"""

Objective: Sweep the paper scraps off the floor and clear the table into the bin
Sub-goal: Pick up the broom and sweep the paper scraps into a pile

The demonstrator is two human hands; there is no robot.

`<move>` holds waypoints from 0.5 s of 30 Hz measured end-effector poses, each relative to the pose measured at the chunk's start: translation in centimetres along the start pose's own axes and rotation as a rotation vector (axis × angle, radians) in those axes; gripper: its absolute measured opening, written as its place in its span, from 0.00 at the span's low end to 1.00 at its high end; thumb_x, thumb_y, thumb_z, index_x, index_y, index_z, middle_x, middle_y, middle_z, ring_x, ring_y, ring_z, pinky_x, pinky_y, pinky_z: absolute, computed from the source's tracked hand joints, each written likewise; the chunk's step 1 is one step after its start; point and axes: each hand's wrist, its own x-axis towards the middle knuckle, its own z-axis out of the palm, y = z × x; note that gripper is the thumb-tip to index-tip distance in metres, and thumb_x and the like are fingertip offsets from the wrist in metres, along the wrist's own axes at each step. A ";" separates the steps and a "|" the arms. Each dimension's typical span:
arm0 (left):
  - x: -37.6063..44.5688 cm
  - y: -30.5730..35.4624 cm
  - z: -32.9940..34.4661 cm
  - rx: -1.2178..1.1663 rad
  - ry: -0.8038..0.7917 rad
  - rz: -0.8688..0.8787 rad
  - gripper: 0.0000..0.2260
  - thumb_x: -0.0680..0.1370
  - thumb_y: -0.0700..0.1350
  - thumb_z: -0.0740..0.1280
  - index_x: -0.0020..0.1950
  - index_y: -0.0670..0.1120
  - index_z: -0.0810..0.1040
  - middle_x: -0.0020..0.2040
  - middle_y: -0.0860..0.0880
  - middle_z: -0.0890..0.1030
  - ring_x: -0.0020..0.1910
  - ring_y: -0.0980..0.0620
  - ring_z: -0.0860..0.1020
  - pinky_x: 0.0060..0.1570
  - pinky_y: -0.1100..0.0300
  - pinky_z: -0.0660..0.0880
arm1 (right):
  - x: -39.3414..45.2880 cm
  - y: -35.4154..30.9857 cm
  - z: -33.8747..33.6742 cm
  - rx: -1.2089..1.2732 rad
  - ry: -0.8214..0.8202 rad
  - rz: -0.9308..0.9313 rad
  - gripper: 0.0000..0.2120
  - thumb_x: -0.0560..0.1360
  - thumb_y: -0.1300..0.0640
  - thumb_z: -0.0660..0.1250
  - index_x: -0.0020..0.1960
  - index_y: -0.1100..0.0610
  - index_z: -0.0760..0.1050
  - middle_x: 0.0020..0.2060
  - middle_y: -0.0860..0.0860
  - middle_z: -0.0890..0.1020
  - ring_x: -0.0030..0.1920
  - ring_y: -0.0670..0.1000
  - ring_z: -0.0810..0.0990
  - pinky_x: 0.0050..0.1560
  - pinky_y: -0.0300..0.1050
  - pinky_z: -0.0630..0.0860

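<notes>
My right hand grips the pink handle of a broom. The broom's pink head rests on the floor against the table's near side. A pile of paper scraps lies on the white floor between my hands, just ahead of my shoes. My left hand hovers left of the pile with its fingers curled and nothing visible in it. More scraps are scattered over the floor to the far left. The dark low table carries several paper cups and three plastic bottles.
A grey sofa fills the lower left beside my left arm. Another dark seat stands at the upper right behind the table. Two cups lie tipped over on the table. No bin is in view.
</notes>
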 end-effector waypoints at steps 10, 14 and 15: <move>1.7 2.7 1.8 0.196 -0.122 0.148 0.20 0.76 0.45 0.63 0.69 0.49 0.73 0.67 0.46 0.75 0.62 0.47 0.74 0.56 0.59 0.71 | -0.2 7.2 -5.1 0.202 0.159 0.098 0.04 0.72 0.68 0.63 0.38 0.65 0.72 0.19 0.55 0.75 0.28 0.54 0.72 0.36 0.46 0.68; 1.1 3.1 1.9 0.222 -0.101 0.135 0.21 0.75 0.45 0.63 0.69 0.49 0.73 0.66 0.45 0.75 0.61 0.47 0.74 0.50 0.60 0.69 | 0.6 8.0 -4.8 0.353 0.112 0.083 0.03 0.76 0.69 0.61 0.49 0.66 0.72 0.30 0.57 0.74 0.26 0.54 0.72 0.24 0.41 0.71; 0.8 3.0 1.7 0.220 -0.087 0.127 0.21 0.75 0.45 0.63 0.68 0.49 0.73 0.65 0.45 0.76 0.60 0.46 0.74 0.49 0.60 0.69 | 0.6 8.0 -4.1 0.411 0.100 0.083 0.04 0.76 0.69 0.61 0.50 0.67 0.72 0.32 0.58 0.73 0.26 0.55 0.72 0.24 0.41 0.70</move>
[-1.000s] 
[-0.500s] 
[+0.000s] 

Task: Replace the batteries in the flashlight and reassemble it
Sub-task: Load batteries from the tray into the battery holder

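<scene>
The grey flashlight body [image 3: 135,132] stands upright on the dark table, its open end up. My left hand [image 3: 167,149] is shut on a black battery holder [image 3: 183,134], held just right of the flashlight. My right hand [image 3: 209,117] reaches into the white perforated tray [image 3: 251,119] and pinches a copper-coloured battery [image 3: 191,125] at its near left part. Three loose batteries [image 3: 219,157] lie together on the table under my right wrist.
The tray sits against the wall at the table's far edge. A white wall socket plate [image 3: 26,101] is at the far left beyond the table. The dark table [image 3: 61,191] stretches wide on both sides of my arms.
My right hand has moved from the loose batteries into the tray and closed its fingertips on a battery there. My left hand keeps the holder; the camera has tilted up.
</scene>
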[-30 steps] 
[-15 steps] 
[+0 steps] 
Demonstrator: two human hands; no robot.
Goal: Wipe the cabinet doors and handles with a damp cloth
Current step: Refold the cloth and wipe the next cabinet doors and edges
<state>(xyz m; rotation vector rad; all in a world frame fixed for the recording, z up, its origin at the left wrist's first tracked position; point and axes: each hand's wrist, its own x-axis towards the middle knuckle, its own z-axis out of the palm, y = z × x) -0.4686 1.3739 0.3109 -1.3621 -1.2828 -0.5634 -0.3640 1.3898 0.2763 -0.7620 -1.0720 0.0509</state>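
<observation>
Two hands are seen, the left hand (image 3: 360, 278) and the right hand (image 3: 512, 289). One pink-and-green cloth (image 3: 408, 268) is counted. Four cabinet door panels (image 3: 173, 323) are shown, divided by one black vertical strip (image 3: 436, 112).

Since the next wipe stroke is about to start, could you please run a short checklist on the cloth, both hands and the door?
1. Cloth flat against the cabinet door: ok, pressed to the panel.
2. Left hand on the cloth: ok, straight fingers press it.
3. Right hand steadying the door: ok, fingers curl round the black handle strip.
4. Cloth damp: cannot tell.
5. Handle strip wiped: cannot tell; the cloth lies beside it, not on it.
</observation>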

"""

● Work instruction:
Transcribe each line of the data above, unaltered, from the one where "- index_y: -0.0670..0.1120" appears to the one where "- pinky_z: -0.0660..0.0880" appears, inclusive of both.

● Answer section:
  - index_y: -0.0670..0.1120
  - index_z: -0.0810..0.1040
  - middle_x: -0.0020..0.2040
  - middle_y: -0.0860..0.0880
  - middle_z: -0.0890..0.1030
  - ring_x: -0.0020..0.1910
  - ring_y: -0.0980..0.0620
  - ring_z: -0.0860..0.1020
  - pinky_x: 0.0060..0.1570
  - pinky_y: -0.1100..0.0300
  - pinky_z: -0.0660..0.0880

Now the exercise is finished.